Task brief » Among the lines of data below, reproduce only those from the one with "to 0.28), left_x" through the one with "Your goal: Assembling", exactly as they stand, both ends included.
::::
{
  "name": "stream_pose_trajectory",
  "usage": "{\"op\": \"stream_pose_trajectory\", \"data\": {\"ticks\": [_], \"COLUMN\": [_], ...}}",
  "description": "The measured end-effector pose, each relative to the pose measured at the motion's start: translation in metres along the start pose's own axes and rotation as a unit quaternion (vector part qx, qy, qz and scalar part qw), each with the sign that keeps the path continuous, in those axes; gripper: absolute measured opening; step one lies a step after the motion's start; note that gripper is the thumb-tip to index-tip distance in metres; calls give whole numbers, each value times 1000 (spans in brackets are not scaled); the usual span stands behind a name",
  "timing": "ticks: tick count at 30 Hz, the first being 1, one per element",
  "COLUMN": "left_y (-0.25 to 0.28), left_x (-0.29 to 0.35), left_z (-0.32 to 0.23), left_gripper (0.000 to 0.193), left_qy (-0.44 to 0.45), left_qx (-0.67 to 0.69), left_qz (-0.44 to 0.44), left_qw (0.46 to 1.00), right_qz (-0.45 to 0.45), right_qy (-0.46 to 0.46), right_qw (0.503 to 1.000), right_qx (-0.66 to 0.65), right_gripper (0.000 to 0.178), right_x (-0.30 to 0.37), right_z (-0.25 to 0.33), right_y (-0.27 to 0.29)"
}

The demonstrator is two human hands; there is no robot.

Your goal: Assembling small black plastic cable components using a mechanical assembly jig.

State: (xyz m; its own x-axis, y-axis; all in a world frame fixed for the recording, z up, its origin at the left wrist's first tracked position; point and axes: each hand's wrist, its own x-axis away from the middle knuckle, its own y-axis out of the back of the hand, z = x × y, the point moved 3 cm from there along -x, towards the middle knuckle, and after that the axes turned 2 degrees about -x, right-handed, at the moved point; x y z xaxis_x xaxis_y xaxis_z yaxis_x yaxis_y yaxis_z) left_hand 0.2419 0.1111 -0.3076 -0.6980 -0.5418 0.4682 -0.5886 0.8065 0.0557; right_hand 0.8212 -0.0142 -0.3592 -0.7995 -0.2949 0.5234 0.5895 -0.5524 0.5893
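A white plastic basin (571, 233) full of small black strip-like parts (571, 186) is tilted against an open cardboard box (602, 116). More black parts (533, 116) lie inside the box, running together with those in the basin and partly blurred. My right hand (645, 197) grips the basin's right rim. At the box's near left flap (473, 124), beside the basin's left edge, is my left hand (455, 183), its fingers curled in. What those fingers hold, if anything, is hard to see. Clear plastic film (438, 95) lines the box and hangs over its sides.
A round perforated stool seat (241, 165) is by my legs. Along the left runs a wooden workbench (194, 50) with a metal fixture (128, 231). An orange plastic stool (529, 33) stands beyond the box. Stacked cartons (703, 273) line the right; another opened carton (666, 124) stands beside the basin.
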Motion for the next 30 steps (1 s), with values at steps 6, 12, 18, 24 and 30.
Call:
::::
Completed task »
  "COLUMN": "left_y (-0.25 to 0.28), left_x (-0.29 to 0.35), left_z (-0.32 to 0.23), left_gripper (0.000 to 0.193), left_qy (-0.44 to 0.45), left_qx (-0.67 to 0.69), left_qz (-0.44 to 0.44), left_qw (0.46 to 1.00), right_qz (-0.45 to 0.45), right_qy (-0.46 to 0.46), right_qw (0.503 to 1.000), right_qx (-0.66 to 0.65), right_gripper (0.000 to 0.178), right_x (-0.30 to 0.37), right_z (-0.25 to 0.33), right_y (-0.27 to 0.29)"
}

The demonstrator is two human hands; there is no robot.

Your goal: Assembling small black plastic cable components using a mechanical assembly jig.

No additional response is needed to complete this exercise.